We live in a frantic, goal-obsessed, myopic time. Everything undertaken has to have a purpose, outcome or a destination, or it’s invalid. But art doesn’t care a noodle about your Apple watch, your fitness goals, active lifestyle, right swipes, career and surrender on black pudding. Art will be around far longer than Kondo’s books remain in print. Art exists on its own terms and untidy timeline.

As for culling one’s unread books – while that may be essential for reducing fire and tripping hazards, it is certainly not a satisfying engagement with the possibilities of literature. (Unless it’s self-help or golf, in which case, toss it.) Success is, eventually, actually reading your unread books, or at least holding on to them long enough that they have the chance to satisfy, dissatisfy or dement you. Unread books are imagined reading futures, not an indication of failure.

In one episode of her Netflix series, Kondo helps two male writers declutter their very tidy home. When it comes to the books, the advice is grim. “Books are a reflection of our thoughts and values,” Kondo says to the viewer. “Will these books be beneficial to your life moving forward?”

Books are not a reflection of our thoughts and values, because more often than not they reflect someone else’s, whether it is Lolita, Mrs Dalloway or Snoopy. Most of us don’t share the values of Adolf Hitler, but we may own many books about the second world war. The question of whether my books will be beneficial to my life moving forward requires a biblio-telepathy I do not possess. Our book collections record the narrative of expansion, diversion, regression, terror and yet-to-be-discovered possibilities of our reading life. This is why, on entering your living space, people immediately migrate to examine your bookshelves, rather than rummage in your cutlery or sock drawers.

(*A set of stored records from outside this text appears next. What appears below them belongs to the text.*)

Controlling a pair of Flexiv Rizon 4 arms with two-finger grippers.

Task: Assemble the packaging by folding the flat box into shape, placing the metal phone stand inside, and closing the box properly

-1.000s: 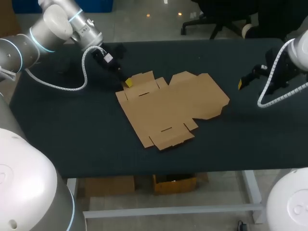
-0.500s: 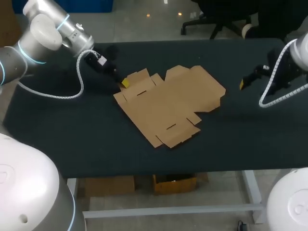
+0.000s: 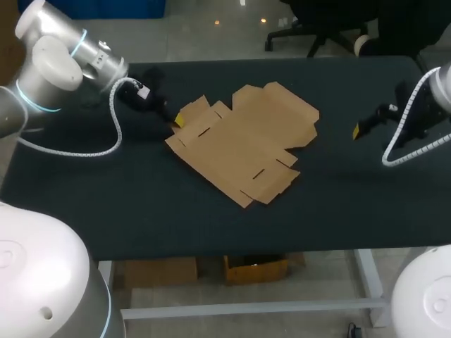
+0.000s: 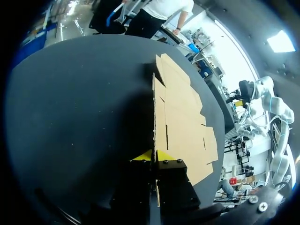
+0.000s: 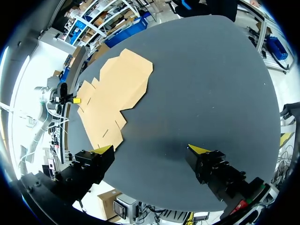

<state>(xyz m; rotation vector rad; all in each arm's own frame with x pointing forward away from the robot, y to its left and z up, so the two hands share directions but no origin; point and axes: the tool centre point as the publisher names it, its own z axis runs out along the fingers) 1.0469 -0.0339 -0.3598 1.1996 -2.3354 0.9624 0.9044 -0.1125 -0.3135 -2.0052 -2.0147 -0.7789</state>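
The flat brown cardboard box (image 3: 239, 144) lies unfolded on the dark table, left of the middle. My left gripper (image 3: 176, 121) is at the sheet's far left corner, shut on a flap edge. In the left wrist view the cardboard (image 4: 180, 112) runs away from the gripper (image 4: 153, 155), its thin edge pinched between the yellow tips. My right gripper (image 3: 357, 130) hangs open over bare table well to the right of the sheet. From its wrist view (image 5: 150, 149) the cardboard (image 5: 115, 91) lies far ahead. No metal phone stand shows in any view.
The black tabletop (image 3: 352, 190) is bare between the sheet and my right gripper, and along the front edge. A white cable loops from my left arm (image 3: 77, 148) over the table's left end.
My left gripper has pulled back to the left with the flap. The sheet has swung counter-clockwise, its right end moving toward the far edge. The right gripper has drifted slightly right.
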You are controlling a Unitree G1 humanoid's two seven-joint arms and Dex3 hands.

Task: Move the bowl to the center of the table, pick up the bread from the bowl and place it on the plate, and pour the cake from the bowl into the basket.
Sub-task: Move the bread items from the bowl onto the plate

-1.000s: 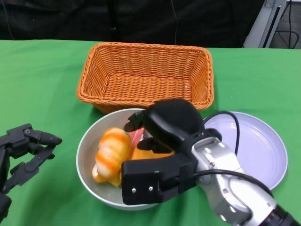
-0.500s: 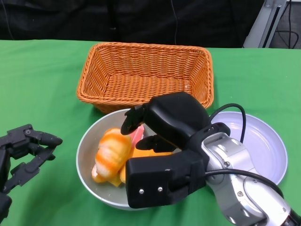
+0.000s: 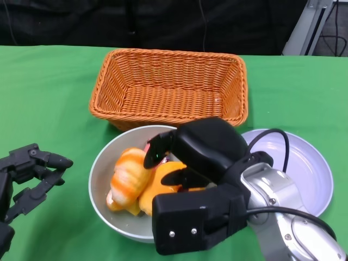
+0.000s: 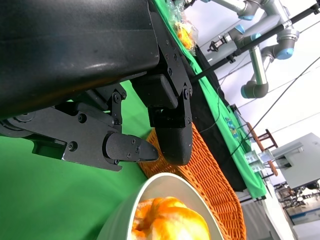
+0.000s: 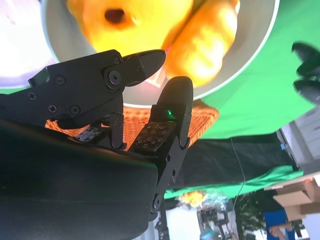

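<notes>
- Green cloth covers the table, with black drapes hanging behind its far edge.
- Behind the drapes, the left wrist view shows grey robot arms on stands, and the right wrist view shows cardboard boxes.
- At the near right, the right hand reaches over the bowl, its forearm slanting in from the near right corner.
- Its fingers hover apart above the food; whether they touch anything I cannot tell, and nothing sits plainly held between them.
- At the near left, the left hand rests on the cloth, released, fingers loosely spread and holding nothing, just left of the bowl.
- The grey bowl sits at the near middle of the table, touching or nearly touching the basket on its far side.
- Inside the bowl lie the striped bread and, to its right, an orange cake, partly hidden under the hand.
- The white plate lies to the right of the bowl, partly covered by the forearm and its black cable.
</notes>
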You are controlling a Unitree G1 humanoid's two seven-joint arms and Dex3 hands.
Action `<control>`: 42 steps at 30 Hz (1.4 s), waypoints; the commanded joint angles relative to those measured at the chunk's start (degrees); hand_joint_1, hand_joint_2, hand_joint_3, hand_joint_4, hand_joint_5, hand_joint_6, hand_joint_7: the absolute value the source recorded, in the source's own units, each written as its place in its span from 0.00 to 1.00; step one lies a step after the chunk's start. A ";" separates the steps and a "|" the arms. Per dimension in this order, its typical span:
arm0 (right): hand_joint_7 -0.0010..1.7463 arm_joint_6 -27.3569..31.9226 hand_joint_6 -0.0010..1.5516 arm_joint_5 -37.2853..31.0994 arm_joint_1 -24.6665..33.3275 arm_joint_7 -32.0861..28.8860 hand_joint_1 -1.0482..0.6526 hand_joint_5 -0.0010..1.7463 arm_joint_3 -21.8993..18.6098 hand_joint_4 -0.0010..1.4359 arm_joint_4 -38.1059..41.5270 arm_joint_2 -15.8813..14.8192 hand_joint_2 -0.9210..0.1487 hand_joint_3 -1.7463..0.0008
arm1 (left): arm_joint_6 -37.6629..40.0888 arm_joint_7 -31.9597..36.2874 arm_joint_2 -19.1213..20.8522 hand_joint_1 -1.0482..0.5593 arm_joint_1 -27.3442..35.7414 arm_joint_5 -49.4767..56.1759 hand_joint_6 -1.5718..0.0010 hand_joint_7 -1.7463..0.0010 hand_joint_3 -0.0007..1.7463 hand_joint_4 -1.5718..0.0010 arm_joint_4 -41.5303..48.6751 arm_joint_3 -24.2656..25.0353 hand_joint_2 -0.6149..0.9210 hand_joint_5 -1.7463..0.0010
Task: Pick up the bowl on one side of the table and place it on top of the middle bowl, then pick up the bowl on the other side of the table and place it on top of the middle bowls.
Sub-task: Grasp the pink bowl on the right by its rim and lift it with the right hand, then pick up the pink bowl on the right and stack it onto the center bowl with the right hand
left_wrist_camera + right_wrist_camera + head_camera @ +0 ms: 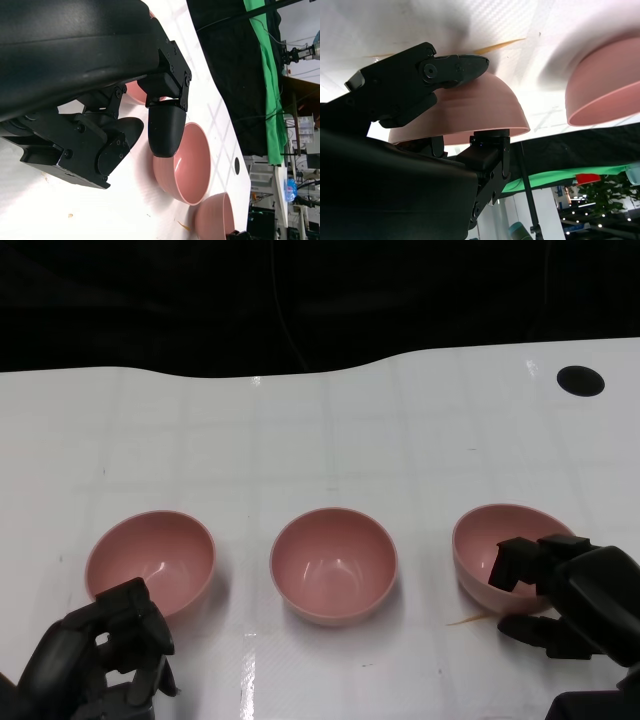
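Three pink bowls stand in a row on the white table [300,440]: the left bowl [150,558], the middle bowl [333,565] and the right bowl [500,540]. My right hand [565,595] grips the right bowl at its near right rim, with fingers hooked inside and the thumb outside. The right wrist view shows that pinch on the right bowl [470,115], with the middle bowl [605,95] beyond. My left hand [105,655] sits just in front of the left bowl, holding nothing. In the left wrist view its fingers [167,125] partly hide the left bowl [134,94].
A round black hole [580,380] lies in the table's far right corner. The table's far edge curves against a black backdrop. A thin yellowish sliver [468,620] lies beside the right bowl. A green cloth [265,75] hangs beyond the table.
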 commanded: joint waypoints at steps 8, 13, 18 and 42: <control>1.00 -0.06 0.38 -1.28 -0.23 -0.84 0.51 1.00 -2.70 0.58 -6.47 -3.44 0.27 0.43 | -0.31 1.23 0.54 0.64 -0.53 0.99 0.57 0.05 0.70 0.52 0.72 0.26 0.77 0.00; 1.00 1.60 0.37 -1.59 -0.75 1.56 0.54 1.00 -4.09 0.58 -11.78 -4.31 0.34 0.46 | -0.42 1.05 0.36 0.64 -0.58 1.00 0.57 0.06 0.70 0.52 0.78 0.22 0.77 0.00; 1.00 -0.09 0.39 3.35 -2.41 8.33 0.52 1.00 -5.65 0.59 -16.31 -4.12 0.25 0.45 | -0.12 1.18 0.29 0.64 -0.78 1.12 0.57 0.05 0.70 0.51 0.84 0.24 0.76 0.00; 1.00 -4.08 0.44 5.15 -11.55 20.36 0.49 1.00 -2.92 0.66 -26.63 6.99 0.44 0.31 | 0.22 1.72 -0.44 0.63 0.00 1.21 0.57 0.05 0.68 0.52 -0.23 -0.05 0.77 0.00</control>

I read in a variety of ways – ebooks, audiobooks – and never mind donating or sharing books. But I can’t imagine what a blank collection of physical books I’d be left with if they had to spark joy. (Goodbye Jelinek, Bernhard and Kafka, hello books with photos of hippo feet.) When I look at my shelves, I marvel at how random books have ended up beside each other. Some are on my shelf on the strength of just one line or a paragraph. Some are gifts, others I found discarded in the street. But every purchase of a book is a gesture of faith in the writer who wrote it. Writers are nothing without readers. Rather than following Kondo’s rules, I’d like to suggest another: it should be obligatory that all living spaces come with built-in bookshelves. (And a hammock.)